Lab 5
Prelab
In order to simplify debugging, I first determined the method I would use to send and recieve data over Bluetooth. To accomplish this, I initialized three Arduino cases.
1. START_PID
This case clears all previous data, starts my front ToF sensor, initiates storage of time data, and sets PID_on to true (this is initialized as false to keep the car off until the command is called). For the START_PID case, the command inputs consist ofthe desired end distnace from the wall (target_dist), as well as the three controller values (Kp, Ki, and Kd).
2. STOP_PID
This case resets PID_on back to false and stops the motors from running.
3. SEND_PID_DATA
This case transmits the collected PID data to my computer via Bluetooth. While designing the SEND_PID_DATA case, I decided that the relevant information that I needed to send to Jupyter Notebook consisted of: time, distance (inches), error, P, I, D, and PID values, as well as the motor input.
I called these commands through the following code in Python:
(Note: I did not call the STOP_PID command because I implemented a seperate stopping mechanism which stops the robot once the amount of data collected exceeds the size of the array it’s being stored in)

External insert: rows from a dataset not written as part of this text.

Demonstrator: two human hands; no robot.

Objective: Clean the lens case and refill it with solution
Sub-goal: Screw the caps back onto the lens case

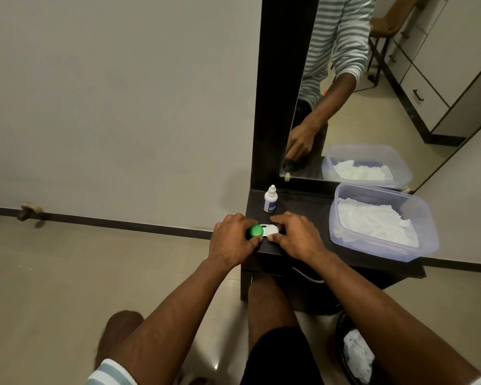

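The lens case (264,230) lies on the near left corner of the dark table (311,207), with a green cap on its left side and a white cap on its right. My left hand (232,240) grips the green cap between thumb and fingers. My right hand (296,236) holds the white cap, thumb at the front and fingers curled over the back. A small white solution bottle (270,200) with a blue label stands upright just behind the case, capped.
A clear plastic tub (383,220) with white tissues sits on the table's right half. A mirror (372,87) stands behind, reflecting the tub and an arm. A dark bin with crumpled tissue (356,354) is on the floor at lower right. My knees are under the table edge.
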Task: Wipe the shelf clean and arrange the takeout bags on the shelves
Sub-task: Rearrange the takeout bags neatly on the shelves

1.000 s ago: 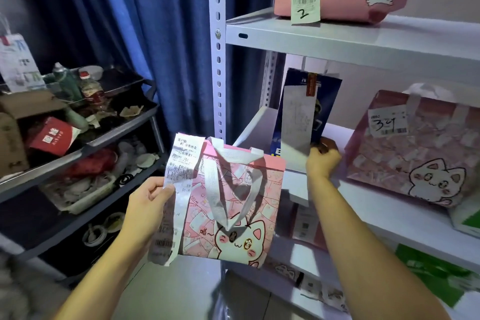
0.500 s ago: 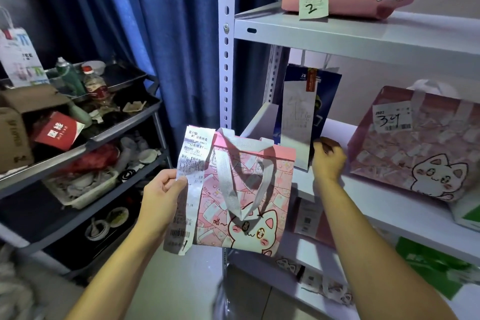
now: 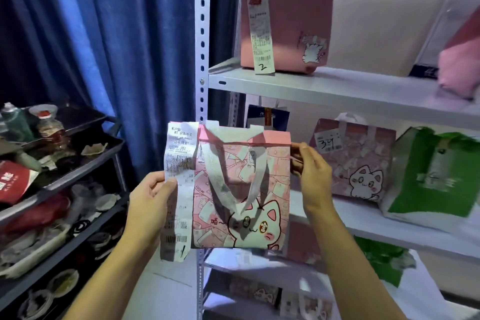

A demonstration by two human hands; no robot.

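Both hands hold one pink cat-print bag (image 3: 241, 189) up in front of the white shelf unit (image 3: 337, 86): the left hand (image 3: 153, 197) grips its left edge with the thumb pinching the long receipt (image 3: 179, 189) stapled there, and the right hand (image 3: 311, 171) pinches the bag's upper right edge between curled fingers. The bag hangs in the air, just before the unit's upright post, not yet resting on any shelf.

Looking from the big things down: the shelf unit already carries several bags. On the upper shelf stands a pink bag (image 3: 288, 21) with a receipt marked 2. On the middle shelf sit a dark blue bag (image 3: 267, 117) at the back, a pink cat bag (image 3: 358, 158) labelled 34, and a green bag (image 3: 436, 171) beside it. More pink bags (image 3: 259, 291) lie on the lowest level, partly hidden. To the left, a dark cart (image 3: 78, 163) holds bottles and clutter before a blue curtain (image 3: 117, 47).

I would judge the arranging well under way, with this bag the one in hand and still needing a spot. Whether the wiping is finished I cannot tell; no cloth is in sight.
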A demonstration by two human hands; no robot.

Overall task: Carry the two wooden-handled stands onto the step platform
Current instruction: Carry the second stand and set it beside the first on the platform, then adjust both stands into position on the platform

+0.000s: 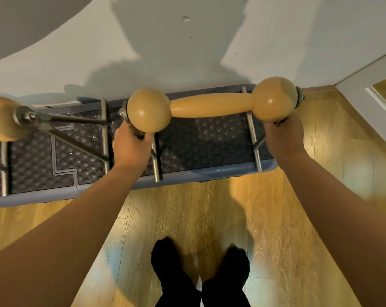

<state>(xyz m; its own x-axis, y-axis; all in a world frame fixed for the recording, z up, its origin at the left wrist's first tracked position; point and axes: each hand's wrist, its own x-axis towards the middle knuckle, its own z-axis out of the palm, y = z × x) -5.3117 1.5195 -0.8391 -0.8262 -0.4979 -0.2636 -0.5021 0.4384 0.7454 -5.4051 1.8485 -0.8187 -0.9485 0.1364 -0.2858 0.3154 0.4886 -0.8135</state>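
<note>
Hands both curled under the second stand, a turned pale-wood handle with ball ends on grey metal legs: my left hand gripping beneath one ball, right hand beneath the other. Its feet look down on the grey-blue studded step platform, beside the first matching wooden-handled stand. Best keep it level, release together.

One head-worn camera looks steeply down from above, close over the forearms, facing the wall. Its wide view takes in the step platform against that wall, the floor, and the person's feet below.
</note>
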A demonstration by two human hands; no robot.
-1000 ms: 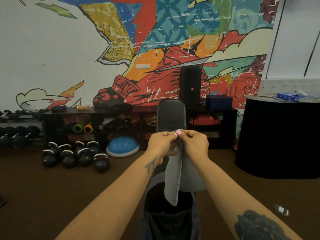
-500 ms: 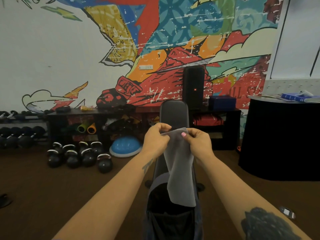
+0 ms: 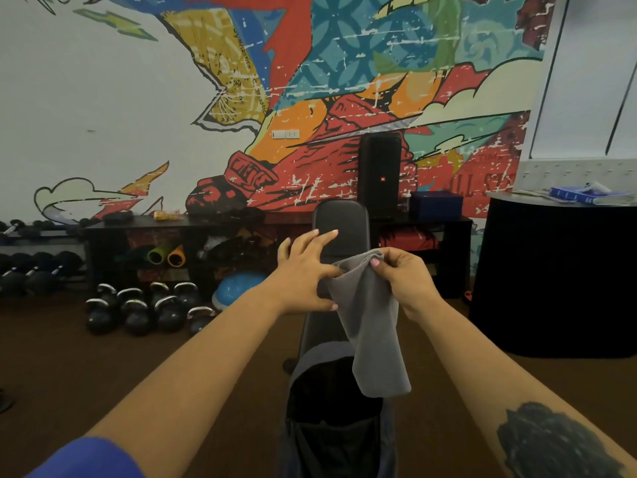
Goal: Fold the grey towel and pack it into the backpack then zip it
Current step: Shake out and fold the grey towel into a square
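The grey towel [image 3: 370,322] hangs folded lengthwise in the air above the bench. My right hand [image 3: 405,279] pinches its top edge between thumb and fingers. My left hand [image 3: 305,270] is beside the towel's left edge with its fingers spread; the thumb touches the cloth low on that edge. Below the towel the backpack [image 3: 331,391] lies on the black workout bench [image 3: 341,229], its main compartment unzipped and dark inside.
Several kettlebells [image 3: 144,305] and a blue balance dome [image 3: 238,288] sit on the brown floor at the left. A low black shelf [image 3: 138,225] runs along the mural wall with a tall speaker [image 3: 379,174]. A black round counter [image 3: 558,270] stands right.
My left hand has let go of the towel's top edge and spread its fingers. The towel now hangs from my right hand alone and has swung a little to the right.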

Additionally, I implemented a hard stop feature into my code such that if the Bluetooth connection fails, all pin values will be set to 0. Once my code is outside the while loop I have for “central.connected()” (indicating that the Artemis board is no longer connected) the robot will come to a complete stop.
Lab Tasks
Before implementing my PID controller, I ran some preliminary tests to see how my robot would perform with the task. To do so, I combined my codes from labs 3 and 4 to create a simple code which would drive the car forward at a set speed until the front ToF sensor detected a distance of 1 foot from the wall. My car immediatly slammed into the wall.
Position Control
For this task, I implemented PID control such that it can adapt to changing conditions such as starting distance from the wall. I wrote code in my loop function that is continously checking the status of PID_on which can either be set to 0 or 1 (off or on). When set to 1, the robot starts collecting data, and moving.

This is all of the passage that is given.